Dr. Mustafa TORUN

Dr. Mustafa TORUN

[email protected]

Her Bayram Geldiğinde hüzünlenirim..

29 Mart 2025 - 22:21

“Bayram Gelmiş Neyime (Aman Aman Garibem) 
Kan Damlar Yüreğime (Anam Anam Garibem) 
Yaralarım Sızlıyor (Aman Aman Garibem) 
Doktor Benim Neyime (Anam Anam Garibem)” 

Geçmişini bilmeyen geleceğine yön veremez derler. Aynen öyle…

Öncelikle Osmanlı'nın zor günlerini unutmayalım derim…

Kaybettikçe Osmanlı çürüyordu.

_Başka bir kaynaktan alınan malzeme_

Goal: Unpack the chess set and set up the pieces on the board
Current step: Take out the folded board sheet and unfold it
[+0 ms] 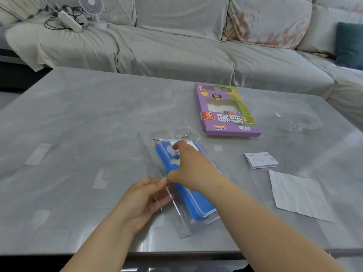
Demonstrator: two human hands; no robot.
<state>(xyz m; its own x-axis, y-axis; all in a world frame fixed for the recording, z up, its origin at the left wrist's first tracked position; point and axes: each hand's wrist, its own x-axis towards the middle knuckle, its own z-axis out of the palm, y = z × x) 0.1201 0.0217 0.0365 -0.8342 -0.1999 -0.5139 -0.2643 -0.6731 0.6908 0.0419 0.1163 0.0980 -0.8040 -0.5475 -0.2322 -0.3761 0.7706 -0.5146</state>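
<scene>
The blue case (198,203) of the chess set lay near the front middle of the tabletop (88,124), inside a clear sleeve (182,228) that stuck out past it at the near end. The purple box (225,114) sat well apart toward the far right. Our left hand (145,197) had its fingers (162,180) and thumb closed in a pinch on the sleeve's left edge, beside the middle of the case. Our right hand (194,167) lay across the top of the case, its fingers bent over the far half and its thumb down against the left fingertips. We could not tell whether that thumb gripped the film or only pressed on it. We judged the case light and stiff, a hard shell that would keep its shape under a firm hold on its long sides. The sleeve looked thin, limp and slick, likely to slip through a loose pinch and cling to the case. So the film wanted a tight hold right at its loose edge, and the case a level hold across its width, since whatever small pieces it carried might spill. A leaflet (260,160), a white sheet (298,195) and some crumpled film (302,122) lay to the right.
</scene>
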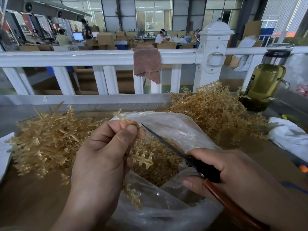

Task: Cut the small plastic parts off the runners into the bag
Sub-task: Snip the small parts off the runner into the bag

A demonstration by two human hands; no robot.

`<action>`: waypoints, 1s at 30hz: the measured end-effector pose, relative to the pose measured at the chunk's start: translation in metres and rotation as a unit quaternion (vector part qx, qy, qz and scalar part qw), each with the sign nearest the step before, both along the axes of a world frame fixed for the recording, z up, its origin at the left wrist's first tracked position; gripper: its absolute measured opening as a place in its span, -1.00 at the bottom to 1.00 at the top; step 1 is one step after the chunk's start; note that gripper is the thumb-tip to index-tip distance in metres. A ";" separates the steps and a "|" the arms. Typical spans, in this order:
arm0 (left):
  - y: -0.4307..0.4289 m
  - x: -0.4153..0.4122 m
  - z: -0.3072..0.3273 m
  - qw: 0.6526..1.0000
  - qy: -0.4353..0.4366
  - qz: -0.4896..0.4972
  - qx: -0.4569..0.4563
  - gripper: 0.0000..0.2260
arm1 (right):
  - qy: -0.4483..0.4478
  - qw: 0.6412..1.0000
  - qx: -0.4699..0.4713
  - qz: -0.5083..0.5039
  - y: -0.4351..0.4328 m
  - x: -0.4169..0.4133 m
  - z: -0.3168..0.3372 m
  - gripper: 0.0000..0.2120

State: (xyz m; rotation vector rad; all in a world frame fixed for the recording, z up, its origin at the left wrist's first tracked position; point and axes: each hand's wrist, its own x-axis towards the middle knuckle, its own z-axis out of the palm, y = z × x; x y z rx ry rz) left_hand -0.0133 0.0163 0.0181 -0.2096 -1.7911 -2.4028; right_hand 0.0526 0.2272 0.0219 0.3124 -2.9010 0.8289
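- Well, in the head view the left hand (103,155) has its thumb and fingers curled round a pale amber, comb-like plastic runner (143,160) and holds it over the mouth of the bag. One end of the runner sticks up above the fingertips, and the other juts out below the thumb.
- The right hand (230,170) grips dark-bladed scissors with reddish-brown handles (205,170). The blade tip lies just beside the left fingertips. Whether the blades are parted cannot be told.
- A clear, crinkled plastic bag (176,125) lies open on the brown table (33,197) between the hands, with a mass of small amber plastic parts (160,164) inside.
- A tangled heap of amber runners (46,142) lies left of the bag, and a second heap (216,112) lies behind it on the right.
- A glass bottle of olive-green liquid (266,80) stands at far right, near the second heap.
- A pinkish-brown cloth (146,64) hangs over a white railing (66,58) behind the table.
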 end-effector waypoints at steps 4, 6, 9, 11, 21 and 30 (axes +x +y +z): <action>0.000 0.001 0.000 1.000 0.009 0.001 -0.005 -0.86 | 0.003 1.000 -0.001 0.007 0.000 0.001 -0.001 -0.57; 0.001 0.000 -0.002 1.000 0.015 0.004 -0.019 -0.85 | 0.007 1.000 -0.001 0.010 0.000 0.001 -0.001 -0.57; 0.002 -0.001 -0.006 0.999 0.025 0.005 -0.041 -0.80 | 0.012 1.000 0.002 0.009 0.000 0.001 -0.002 -0.59; 0.002 -0.002 -0.007 0.999 0.027 0.002 -0.039 -0.82 | 0.023 1.000 0.000 0.002 0.000 0.001 -0.002 -0.57; 0.002 0.000 -0.008 0.999 0.021 -0.004 -0.038 -0.85 | 0.065 0.997 0.018 -0.025 -0.004 0.004 -0.001 -0.54; 0.005 0.003 -0.006 1.000 0.000 -0.009 -0.023 -0.92 | 0.049 0.998 0.020 -0.015 -0.006 0.005 0.002 -0.65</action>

Tıpkı bügünlerdeki iktidarın çürüdüğü gibi…

16 Mayıs 1916'da “Büyük Britanya ve Fransa'nın” yaptığı gizli anlaşma olan “Sykes-Picot” antlaşmasını daha sonra Çarlık Rusya’nın da onaylamasıyla, Osmanlı İmparatorluğunun sahip olduğu Asya topraklarının paylaşılmasıyla yaşama geçirilmiştir…

Bu anlaşma ile; İngilizler kendilerine  bırakılan Bağdat, Musul, Kerkük ve Arap Yarımadasında bulunan Filistin topraklarında büyük bir Arap devleti kurmayı amaçlayan “Arap milliyetçisi
Mekke Emiri Şerif Hüseyin’i”5 Osmanlı'ya karşı ayaklandırmıştı…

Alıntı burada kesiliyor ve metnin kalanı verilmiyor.